* Your instructions
The data needs to be returned in full, exactly as it reads.

━━ Supplied information

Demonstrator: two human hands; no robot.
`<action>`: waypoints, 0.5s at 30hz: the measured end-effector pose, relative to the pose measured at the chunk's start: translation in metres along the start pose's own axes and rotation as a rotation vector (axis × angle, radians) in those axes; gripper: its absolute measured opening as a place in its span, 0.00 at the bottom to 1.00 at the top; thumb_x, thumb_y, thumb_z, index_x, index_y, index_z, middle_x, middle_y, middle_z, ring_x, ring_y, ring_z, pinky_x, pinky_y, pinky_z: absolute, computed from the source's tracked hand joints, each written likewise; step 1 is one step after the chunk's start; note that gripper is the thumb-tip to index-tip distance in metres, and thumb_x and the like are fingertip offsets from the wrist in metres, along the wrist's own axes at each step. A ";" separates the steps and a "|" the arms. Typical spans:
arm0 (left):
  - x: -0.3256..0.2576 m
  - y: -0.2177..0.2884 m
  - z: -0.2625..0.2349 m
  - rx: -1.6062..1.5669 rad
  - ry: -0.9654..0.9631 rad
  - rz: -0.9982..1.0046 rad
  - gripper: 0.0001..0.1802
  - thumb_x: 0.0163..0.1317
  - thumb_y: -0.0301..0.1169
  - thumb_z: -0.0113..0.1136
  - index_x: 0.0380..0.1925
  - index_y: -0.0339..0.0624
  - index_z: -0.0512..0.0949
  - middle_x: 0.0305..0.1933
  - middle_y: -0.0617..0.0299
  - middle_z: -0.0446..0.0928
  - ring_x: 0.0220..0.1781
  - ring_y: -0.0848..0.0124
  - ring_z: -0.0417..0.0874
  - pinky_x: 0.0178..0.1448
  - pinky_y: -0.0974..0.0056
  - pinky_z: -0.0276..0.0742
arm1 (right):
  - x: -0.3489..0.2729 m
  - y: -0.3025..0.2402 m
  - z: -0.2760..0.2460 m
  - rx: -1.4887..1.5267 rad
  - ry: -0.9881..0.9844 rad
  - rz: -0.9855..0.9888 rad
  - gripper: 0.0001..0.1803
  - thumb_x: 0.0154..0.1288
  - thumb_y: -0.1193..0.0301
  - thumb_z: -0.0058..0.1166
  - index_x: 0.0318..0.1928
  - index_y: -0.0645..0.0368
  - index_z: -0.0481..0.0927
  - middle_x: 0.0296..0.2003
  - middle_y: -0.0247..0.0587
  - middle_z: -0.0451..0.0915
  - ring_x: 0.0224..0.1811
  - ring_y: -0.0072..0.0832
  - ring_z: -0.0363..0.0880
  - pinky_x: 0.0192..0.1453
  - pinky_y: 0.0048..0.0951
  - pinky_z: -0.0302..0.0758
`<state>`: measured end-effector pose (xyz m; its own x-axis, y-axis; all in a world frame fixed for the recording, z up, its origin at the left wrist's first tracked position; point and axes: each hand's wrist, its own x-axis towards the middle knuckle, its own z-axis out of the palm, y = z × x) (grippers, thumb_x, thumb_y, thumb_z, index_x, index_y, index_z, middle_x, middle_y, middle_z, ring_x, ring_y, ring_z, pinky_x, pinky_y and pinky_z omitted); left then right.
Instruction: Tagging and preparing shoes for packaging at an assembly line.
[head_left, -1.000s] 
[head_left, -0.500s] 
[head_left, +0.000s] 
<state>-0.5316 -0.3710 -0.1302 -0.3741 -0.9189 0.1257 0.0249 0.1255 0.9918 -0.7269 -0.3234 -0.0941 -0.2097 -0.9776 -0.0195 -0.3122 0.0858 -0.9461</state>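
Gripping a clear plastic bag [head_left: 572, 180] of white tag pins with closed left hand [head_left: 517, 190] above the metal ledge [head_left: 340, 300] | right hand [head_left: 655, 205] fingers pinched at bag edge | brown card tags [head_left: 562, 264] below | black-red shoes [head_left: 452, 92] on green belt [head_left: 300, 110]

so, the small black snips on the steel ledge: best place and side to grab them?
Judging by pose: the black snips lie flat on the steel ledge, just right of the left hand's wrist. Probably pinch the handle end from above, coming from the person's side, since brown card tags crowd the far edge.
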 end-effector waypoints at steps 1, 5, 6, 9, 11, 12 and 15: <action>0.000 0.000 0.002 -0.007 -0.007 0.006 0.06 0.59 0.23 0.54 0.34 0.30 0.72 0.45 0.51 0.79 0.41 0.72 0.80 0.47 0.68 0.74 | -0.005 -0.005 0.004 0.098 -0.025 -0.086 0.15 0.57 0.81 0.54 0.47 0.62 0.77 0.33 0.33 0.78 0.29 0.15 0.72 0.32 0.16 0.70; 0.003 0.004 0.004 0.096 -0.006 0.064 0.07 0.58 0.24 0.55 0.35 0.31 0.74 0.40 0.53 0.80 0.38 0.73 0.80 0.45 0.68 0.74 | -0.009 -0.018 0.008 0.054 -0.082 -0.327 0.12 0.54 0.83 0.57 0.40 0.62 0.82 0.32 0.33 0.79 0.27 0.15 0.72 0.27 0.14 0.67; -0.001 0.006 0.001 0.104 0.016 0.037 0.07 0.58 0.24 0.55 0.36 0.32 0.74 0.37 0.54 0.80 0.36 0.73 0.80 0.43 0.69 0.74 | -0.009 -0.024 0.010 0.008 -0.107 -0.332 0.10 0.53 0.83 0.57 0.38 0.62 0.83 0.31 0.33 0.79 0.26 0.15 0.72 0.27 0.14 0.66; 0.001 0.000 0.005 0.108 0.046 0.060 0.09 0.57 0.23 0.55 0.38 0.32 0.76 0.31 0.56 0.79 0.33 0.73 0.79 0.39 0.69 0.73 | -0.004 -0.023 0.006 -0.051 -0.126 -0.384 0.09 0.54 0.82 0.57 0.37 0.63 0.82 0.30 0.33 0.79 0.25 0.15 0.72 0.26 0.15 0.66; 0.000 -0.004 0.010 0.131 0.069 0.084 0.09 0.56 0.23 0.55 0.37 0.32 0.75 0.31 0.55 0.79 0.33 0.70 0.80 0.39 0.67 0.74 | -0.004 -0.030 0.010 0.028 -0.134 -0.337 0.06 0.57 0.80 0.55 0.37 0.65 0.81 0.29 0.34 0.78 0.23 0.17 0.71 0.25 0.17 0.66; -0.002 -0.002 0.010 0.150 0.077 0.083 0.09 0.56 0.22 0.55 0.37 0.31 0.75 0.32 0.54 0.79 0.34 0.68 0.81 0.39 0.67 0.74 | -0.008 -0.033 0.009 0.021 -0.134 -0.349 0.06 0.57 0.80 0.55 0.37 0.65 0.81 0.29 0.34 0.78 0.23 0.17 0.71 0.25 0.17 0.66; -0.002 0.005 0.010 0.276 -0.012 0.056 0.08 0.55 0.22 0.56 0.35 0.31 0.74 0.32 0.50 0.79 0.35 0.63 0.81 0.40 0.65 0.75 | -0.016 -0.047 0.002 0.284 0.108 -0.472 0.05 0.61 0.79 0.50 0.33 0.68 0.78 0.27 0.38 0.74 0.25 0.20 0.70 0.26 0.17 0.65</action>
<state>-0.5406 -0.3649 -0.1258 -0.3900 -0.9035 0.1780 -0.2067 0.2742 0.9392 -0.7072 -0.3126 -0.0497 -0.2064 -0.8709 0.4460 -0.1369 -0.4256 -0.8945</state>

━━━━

* Answer section
Demonstrator: two human hands; no robot.
`<action>`: waypoints, 0.5s at 30hz: the measured end-effector pose, relative to the pose measured at the chunk's start: translation in metres along the start pose's own axes and rotation as a rotation vector (axis × angle, radians) in those axes; gripper: its absolute measured opening as a place in its span, 0.00 at the bottom to 1.00 at the top; thumb_x, thumb_y, thumb_z, index_x, index_y, index_z, middle_x, middle_y, middle_z, ring_x, ring_y, ring_z, pinky_x, pinky_y, pinky_z: absolute, computed from the source's tracked hand joints, each written likewise; step 1 is one step after the chunk's start; note that gripper is the thumb-tip to index-tip distance in metres, and thumb_x and the like are fingertip offsets from the wrist in metres, along the wrist's own axes at each step. A ";" separates the steps and a "|" the arms. Typical spans:
arm0 (left):
  - x: -0.3256..0.2576 m
  - y: -0.2177..0.2884 m
  - z: -0.2625..0.2349 m
  - rx: -1.6062..1.5669 rad
  - ry: -0.9654..0.9631 rad
  - rz: -0.9982..1.0046 rad
  - gripper: 0.0001..0.1802
  - thumb_x: 0.0163..0.1317
  - thumb_y: -0.0301..0.1169
  - thumb_z: -0.0113..0.1136
  - index_x: 0.0380..0.1925
  - index_y: -0.0339..0.0624
  - index_z: -0.0512..0.0949
  - middle_x: 0.0305..0.1933
  - middle_y: -0.0617..0.0299
  - middle_z: -0.0446..0.0928
  - ring_x: 0.0220..0.1781
  - ring_y: -0.0848..0.0124
  - ring_z: -0.0417..0.0874
  - pinky_x: 0.0178..0.1448
  - pinky_y: -0.0974..0.0056
  - pinky_z: -0.0276..0.0742
arm1 (right):
  - x: -0.3489..0.2729 m
  - y: -0.3025..0.2402 m
  - z: -0.2760..0.2460 m
  - rx: -1.4887..1.5267 rad
  - ry: -0.9881..0.9844 rad
  - rz: -0.9855..0.9888 rad
  - gripper: 0.0001..0.1803
  - thumb_x: 0.0154..0.1288
  - thumb_y: -0.1193..0.0301
  - thumb_z: -0.0058..0.1166
  - index_x: 0.0318..0.1928
  - index_y: -0.0645..0.0368
  - index_z: -0.0481..0.0927
  - middle_x: 0.0296..0.2003
  - middle_y: -0.0247..0.0587
  - middle_z: -0.0451..0.0915
  - ring_x: 0.0224..0.1811
  - ring_y: -0.0072..0.0832
  - ring_z: -0.0363..0.0880
  - pinky_x: 0.0192..0.1453
  - pinky_y: 0.0048..0.0951
  - pinky_z: -0.0302..0.0758
`<state>`: measured end-effector pose (xyz m; its own x-axis, y-axis; all in a world frame fixed for the recording, z up, its origin at the left wrist's first tracked position; point and axes: each hand's wrist, its own x-axis towards the middle knuckle, its own z-axis out of the palm, y = z × x) (grippers, thumb_x, thumb_y, thumb_z, index_x, index_y, index_z, middle_x, middle_y, middle_z, ring_x, ring_y, ring_z, pinky_x, pinky_y and pinky_z omitted); left then right.
Instruction: Tagging and preparing shoes for packaging at an assembly line.
[head_left, -1.000s] 
[head_left, -0.500s] 
[head_left, +0.000s] 
<state>-0.5316 -0.3710 -0.1302 -0.3741 -0.9189 0.1257 0.0249 0.1255 0.9918 -0.7269 -0.3234 -0.0941 -0.2097 -0.9776 -0.0195 -0.3122 0.0858 -0.9461</state>
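Gripping a clear plastic bag [head_left: 572, 180] of white tag pins with closed left hand [head_left: 517, 190] above the metal ledge [head_left: 340, 300] | right hand [head_left: 655, 205] fingers pinched at bag edge | brown card tags [head_left: 562, 264] below | black-red shoes [head_left: 452, 92] on green belt [head_left: 300, 110]

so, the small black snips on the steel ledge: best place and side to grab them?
Judging by pose: the black snips lie flat on the steel ledge, just right of the left hand's wrist. Probably pinch the handle end from above, coming from the person's side, since brown card tags crowd the far edge.
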 end-effector waypoints at steps 1, 5, 6, 9, 11, 12 and 15: <action>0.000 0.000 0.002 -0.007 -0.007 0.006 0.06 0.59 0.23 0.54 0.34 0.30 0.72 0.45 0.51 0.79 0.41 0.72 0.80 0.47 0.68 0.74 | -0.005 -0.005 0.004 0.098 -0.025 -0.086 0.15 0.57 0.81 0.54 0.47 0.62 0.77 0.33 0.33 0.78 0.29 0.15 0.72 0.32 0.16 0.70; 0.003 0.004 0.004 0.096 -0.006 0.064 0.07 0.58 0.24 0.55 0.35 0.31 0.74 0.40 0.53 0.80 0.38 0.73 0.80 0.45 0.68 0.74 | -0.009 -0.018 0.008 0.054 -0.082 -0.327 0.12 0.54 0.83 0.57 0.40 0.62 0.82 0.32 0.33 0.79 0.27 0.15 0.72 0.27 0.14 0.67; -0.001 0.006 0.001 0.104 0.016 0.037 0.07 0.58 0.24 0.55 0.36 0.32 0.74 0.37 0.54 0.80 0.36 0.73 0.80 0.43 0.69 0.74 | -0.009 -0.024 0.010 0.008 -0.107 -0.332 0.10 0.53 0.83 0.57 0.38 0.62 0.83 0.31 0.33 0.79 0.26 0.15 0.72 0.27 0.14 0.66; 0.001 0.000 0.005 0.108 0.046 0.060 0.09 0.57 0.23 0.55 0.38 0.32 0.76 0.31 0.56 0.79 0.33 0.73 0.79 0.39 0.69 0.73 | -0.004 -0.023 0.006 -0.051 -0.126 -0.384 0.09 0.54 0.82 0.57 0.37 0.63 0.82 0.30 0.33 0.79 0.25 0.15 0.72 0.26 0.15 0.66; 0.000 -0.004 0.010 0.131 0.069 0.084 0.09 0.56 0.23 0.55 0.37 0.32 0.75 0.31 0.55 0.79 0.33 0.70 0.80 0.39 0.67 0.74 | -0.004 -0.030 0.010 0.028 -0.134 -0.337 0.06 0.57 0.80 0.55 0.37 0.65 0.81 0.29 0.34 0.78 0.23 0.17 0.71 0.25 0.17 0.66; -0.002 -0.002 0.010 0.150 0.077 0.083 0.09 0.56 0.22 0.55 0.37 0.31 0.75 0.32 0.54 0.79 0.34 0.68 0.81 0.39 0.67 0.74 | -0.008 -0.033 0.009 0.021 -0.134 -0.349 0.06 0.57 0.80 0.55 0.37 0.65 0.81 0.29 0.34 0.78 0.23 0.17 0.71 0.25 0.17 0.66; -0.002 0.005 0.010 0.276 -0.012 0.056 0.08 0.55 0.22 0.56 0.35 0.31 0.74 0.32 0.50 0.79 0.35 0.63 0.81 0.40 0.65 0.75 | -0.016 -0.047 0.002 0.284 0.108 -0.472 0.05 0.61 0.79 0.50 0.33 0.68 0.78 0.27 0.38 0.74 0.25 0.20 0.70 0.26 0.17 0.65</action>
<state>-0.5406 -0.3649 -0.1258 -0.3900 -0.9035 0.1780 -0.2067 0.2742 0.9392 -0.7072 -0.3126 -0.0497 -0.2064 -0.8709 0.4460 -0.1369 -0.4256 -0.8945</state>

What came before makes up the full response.